Unfortunately, even at the time that this paper was published on Webmed Central, there was already a substantial amount of literature available on syphilis and HIV prevalence and risk factors. In addition, many of these studies were conducted in China, some even in the same cities and among drug users. The author's estimations of syphilis prevalence are above what most report, but there have been some other studies in line with the reported prevalence. Overall, this paper does not add a sufficient amount of novel and gainful information to the literature.
Following please see a few of the papers that had been published at the time of this paper's acceptance:
Poon, A et al. AIDS Care 23 Suppl 1 (June 2011): 5–25.

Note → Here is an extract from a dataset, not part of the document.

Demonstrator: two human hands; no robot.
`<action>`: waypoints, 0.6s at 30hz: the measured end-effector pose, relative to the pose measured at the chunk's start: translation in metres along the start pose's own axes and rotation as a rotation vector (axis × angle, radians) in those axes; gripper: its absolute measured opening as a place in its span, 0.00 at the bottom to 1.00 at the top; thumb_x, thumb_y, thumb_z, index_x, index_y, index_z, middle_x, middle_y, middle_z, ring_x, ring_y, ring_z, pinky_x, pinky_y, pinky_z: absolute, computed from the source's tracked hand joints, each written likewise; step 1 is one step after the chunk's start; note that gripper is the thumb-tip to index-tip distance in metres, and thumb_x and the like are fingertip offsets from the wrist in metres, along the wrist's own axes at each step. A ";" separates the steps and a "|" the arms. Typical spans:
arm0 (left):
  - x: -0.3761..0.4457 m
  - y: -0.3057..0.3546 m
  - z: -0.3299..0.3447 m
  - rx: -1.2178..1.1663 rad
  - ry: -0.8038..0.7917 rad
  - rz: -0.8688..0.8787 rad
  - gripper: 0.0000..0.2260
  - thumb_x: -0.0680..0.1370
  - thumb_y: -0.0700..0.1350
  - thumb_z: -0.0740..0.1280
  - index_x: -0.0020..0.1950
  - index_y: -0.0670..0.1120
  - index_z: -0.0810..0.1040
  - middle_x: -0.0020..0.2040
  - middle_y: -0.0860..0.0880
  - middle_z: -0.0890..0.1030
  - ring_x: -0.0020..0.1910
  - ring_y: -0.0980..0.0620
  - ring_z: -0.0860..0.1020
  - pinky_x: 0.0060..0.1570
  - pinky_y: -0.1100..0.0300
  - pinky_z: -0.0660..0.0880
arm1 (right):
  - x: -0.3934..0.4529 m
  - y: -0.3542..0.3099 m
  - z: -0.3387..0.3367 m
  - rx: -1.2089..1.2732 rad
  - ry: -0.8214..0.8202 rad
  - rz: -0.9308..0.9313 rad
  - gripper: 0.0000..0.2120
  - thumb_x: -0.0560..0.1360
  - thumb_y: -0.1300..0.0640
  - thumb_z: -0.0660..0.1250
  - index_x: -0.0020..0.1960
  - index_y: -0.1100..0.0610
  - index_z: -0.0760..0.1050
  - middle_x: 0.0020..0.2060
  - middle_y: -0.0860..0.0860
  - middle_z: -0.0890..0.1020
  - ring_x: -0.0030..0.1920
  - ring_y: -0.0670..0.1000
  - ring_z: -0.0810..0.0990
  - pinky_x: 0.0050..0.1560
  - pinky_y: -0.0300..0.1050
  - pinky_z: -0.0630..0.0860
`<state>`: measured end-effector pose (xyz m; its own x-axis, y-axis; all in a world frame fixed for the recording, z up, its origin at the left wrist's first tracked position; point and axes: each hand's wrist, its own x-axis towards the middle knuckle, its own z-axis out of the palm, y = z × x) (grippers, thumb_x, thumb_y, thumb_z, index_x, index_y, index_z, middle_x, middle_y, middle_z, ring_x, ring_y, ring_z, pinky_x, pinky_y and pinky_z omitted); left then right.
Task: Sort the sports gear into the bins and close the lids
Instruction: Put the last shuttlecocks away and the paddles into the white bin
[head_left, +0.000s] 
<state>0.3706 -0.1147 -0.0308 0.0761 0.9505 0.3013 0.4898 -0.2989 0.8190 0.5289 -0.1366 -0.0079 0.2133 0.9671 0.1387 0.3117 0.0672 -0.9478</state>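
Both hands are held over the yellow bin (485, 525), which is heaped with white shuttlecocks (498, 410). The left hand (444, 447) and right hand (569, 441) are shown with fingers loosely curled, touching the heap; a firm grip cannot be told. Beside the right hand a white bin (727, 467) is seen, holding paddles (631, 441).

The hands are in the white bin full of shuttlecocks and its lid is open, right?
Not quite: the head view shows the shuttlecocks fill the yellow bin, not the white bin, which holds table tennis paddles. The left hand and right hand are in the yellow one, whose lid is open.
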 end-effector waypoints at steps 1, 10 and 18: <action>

Wang, H. et al. Epidemiology and Infection 139, no. 9 (September 2011): 1401–9
He, Qun, et al. The Southeast Asian Journal of Tropical Medicine and Public Health 42, no. 3 (May 2011): 616–33.
Wu, Jie, et al. BMC Public Health 10 (November 1, 2010): 657.
Wang, Haibo, et al. Drug and Alcohol Dependence 113, no. 1 (January 1, 2011): 37–45.
While the idea that syphilis risk factors might somehow inform HIV prevention measures is interesting, not enough is done to connect these two ideas. The authors might consider making the connection more clear.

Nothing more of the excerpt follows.